No era posible la discusión. Poco convencido y sin dejar de comer, farfullé:

—Sí, papá.

No quise ofenderlo.

—Lástima que hayas venido tan tarde. Antes estaba menos cansado y habría podido decirte muchas cosas.

Pensé que quería fastidiarme por haber llegado tarde y le propuse dejar esa discusión para el día siguiente.

—No es una discusión —respondió ido—, sino algo muy distinto. Algo que no se puede discutir y que sabrás tú también cuando te lo haya dicho. Pero ¡es difícil decirlo!

Entonces me asaltó una duda:

—¿No te encuentras bien?

—No puedo decir que me encuentre mal, pero estoy muy cansado y me voy a ir a dormir en seguida.

Tocó la campanilla y al mismo tiempo llamó a Maria. Cuando ésta llegó, él le preguntó si todo estaba listo en su habitación. Luego se puso en marcha al instante arrastrando las zapatillas. Al llegar junto a mí, inclinó la cabeza para ofrecer la mejilla a mi beso de todas las noches.
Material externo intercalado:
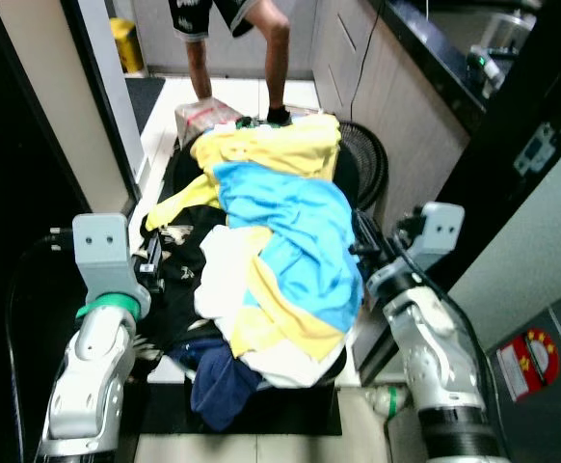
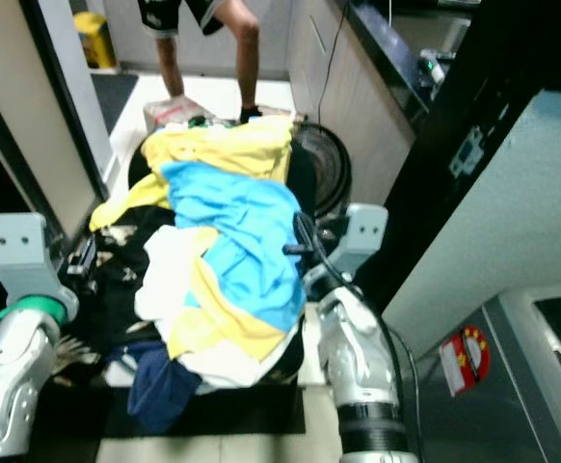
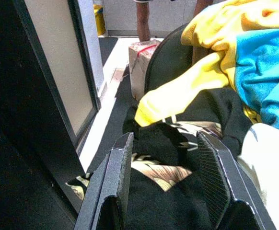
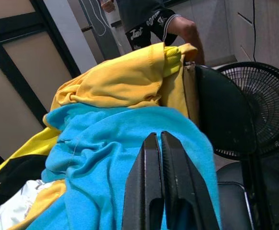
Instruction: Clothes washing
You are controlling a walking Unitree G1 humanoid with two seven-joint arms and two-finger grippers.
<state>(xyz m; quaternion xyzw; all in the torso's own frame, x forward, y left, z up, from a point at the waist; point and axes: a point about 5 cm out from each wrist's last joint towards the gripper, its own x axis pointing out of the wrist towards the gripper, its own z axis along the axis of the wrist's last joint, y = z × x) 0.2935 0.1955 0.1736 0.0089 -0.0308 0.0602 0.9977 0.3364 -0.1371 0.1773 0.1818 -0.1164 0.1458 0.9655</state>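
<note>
A large heap of laundry (image 1: pixel 261 270) fills the centre of the left eye view, piled in a black container whose rim is mostly buried. On top, toward the upper middle, lies a yellow garment (image 1: pixel 271 145); just below it a bright blue shirt (image 1: pixel 300 231) drapes down the right side of the heap. White cloth (image 1: pixel 227 280) and more yellow fabric sit under the blue, a dark patterned garment (image 1: pixel 179 260) lies at the left, and a navy piece (image 1: pixel 221 386) hangs at the lower middle.

The left gripper (image 3: pixel 168 182), at the left edge of the heap, has its two black fingers spread wide with nothing between them, poised over the dark patterned garment. The right gripper (image 4: pixel 161 187), at the right edge of the heap, has its fingers pressed together, resting against the blue shirt; whether cloth is pinched between them cannot be told.

A black fan (image 1: pixel 367 159) stands to the upper right of the heap. A person's legs (image 1: pixel 237 58) appear at the top centre, beside a small cardboard box (image 1: pixel 203 114) on the floor
</note>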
Al verlo moverse tan inseguro, sospeché de nuevo que se encontraba mal y se lo pregunté. Repetimos los dos varias veces las mismas palabras y me confirmó que estaba cansado, pero no enfermo. Después añadió:

—Ahora voy a pensar en las palabras que te diré mañana. Verás cómo te convencerán.

—Papá —dije, conmovido—, te escucharé con gusto.
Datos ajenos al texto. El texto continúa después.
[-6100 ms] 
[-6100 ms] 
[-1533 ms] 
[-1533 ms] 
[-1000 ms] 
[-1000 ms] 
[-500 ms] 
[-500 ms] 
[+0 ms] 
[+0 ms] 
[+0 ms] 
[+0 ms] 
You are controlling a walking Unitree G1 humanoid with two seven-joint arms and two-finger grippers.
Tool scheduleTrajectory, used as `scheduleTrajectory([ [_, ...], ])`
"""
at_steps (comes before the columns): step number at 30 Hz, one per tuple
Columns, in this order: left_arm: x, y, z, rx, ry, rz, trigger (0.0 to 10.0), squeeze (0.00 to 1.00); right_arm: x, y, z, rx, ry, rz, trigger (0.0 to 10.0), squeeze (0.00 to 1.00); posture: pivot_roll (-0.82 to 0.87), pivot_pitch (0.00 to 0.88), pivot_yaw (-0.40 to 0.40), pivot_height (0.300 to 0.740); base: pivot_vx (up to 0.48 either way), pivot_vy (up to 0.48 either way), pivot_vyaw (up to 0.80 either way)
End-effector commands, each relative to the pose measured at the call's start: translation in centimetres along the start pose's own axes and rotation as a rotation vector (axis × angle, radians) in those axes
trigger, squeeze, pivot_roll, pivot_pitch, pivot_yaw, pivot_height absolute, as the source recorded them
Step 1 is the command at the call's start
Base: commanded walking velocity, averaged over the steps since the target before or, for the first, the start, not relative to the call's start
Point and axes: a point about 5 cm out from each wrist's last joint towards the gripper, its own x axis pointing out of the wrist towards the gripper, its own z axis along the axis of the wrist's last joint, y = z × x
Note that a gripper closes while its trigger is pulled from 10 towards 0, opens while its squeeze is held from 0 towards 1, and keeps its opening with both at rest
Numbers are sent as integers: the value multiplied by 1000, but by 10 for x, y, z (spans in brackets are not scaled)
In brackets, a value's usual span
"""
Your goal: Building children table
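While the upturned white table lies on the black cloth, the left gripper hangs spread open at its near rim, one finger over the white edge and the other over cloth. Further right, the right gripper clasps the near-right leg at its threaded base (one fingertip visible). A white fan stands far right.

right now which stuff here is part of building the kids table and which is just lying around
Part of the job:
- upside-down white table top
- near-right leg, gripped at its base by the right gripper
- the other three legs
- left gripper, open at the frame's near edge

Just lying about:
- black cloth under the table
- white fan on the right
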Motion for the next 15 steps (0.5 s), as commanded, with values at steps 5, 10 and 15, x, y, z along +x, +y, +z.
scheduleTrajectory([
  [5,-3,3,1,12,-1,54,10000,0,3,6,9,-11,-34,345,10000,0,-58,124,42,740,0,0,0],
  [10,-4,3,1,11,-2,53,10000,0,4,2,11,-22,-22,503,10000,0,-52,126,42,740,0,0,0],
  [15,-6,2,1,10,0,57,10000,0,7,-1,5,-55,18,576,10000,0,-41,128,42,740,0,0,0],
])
Al verme tan dispuesto a someterme a su experiencia, vaciló a la hora de dejarme: ¡había que aprovechar un momento tan favorable! Se pasó la mano por la frente, se sentó en la silla sobre la que se había apoyado para presentarme la mejilla al beso. Jadeaba ligeramente.

—¡Es curioso! —dijo—. No sé qué decirte, la verdad.

Miró a su alrededor como si buscara fuera lo que no lograba aferrar en su interior.